WATCH: MBSS students march for climate action

Students conduct peaceful protest in conjunction with worldwide Fridays For Future movement

Inspired by teenage Swedish activist Greta Thunberg, hundreds of thousands of students around the world walked out of their schools to protest in the streets and call for action on the issue of climate change on Friday, Sept. 20.


In Cranbrook, Mount Baker students walked out on Thursday because Friday was a non-instructional day.

The Fridays for Future Walkout for Climate Change as it was called, was organized locally by students Emily Sartorel, Jaci Quentin, Sally Ruoss, Natelli Harpelle and Eliana Bromley.

READ MORE: Some Canadian schools, colleges move to accommodate climate strikes

“I feel really good about today,” Harpelle told the Townsman from out front of City Hall. Students walked out of school at 11 a.m. in the hundreds bearing signs and hollering chants like “climate change is not a lie, do not let our planet die,” first lapping the school twice before marching to City Hall, joined by MLA Tom Shypitka and Wayne Stetski, the incumbent MP for Kootenay-Columbia.

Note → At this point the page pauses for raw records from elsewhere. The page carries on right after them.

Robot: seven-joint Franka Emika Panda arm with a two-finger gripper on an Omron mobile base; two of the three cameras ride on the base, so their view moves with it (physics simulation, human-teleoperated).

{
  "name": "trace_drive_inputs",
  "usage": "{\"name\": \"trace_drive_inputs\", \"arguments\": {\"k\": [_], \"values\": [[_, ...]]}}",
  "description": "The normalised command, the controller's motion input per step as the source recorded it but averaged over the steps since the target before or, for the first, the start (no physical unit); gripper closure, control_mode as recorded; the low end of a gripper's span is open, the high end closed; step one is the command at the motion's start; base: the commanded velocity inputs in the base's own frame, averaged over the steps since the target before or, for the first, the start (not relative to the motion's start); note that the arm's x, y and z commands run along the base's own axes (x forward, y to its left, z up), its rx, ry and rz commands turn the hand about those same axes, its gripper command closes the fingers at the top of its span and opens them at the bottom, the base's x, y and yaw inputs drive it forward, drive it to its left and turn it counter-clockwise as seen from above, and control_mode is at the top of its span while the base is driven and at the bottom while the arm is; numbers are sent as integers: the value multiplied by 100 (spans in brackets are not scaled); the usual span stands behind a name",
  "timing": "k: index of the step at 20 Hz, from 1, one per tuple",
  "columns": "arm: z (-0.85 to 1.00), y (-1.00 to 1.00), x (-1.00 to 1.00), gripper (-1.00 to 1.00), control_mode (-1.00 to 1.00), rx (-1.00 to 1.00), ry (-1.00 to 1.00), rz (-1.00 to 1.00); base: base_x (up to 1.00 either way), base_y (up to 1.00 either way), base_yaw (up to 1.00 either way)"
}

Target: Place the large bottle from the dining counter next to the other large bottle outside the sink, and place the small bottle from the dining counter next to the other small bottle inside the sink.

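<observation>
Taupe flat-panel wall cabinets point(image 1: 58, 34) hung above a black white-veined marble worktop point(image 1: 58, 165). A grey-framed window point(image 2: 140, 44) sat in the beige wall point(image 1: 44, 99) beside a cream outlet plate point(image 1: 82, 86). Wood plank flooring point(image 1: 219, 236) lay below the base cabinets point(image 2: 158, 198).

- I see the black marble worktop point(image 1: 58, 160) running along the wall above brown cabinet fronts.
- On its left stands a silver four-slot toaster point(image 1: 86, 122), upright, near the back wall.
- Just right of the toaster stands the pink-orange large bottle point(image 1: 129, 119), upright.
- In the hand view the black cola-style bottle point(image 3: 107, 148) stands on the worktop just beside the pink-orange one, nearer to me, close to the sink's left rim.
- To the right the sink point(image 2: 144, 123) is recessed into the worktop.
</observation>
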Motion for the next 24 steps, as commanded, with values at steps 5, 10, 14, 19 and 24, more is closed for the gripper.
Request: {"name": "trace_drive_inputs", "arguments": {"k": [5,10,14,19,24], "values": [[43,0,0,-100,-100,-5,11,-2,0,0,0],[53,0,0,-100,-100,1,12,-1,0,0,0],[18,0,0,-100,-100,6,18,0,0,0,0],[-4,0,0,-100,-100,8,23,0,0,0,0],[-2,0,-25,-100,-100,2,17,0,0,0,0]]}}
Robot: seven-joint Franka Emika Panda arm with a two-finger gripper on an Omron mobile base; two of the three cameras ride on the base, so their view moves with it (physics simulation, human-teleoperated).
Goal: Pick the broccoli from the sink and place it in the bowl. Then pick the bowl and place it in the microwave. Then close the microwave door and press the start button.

“There was a lot more people who showed up than I thought there would be,” Sartorel said.

“We were hoping for a big turnout, we weren’t necessarily sure that we would get it but a lot of the students came out to support us,” Harpelle added. “And having Mr. Shypitka and Mr. Stetski here with us — it really means a lot that we have such support from our community.”

Shypitka, a graduate of MBSS himself, addressed the gathering of students outside of City Hall, commending the students for exercising their rights of freedom of speech and peaceful protest.

“Climate change is real, there is no doubt about it,” Shypitka said. “We’re seeing extreme temperatures throughout the world, we’re seeing unrest in a lot of jurisdictions and we need to address human involvement in addressing climate change.”

Shypitka added that he hopes to see Canada become a global leader in the move to a greener future.

“I believe Canada has that role and that obligation to be that global leader, so I support the protest. I support the realization of climate change and I support Canada being a leader in reducing fossil fuels in the future and doing it responsibly.”

Stetski, who was in Golden the following day for the walkouts there, said he was proud of the Baker students for their leadership and passion around climate action.

Stetski referenced a meeting he had in Ottawa with the Canadian Labour Congress recently, who showed him their Green Plan.

“They truly believe that if we move to a green energy future there will be millions of new jobs,” Stetski said. “Where do those jobs come from? They come from retrofitting every home and every office building in Canada to be more energy efficient. They come from moving to geothermal energy, to wind energy, to solar energy. They come from moving to electric vehicles and producing those in Canada.”

The leaders of the protest were met by a City Hall representative, who sat down with them and talked about what the city is doing on a local level, and how young people can themselves be proactive in addressing climate change, rather than being driven to inaction by fear and doubt.

“It’s fantastic to have them come by, for them to show the initiative,” said Kevin Marshall, energy manager for the City of Cranbrook. “They picked up the phone and called me and asked if they could meet with me and speak; very, very inspiring to see.”

Marshall even gave the students a project to take on themselves, replacing streetlights in a neighbourhood with more energy efficient bulbs as a pilot project.

“They came over concerned, but we had the chance to sit down and show them everything that we’re really working on and the City gave them this unique opportunity to contribute to some projects,” he said. “So we’re going to have these students on some sustainability and energy projects, and give them the opportunity to find that fulfillment by contributing.”

Sartorel and Harpelle said they were both pleased that the city sat down with them to inform them of the things happening around Cranbrook and giving them some action they can take themselves. They added that they feel their perspective has changed for the positive.

“Our main goal with this today was to get the message out there,” Harpelle said, “show that our youth in Cranbrook wants to see what’s happening and that we are trying to raise awareness around our youth and our community and now we’re seeing that, we’re seeing that there are things happening.”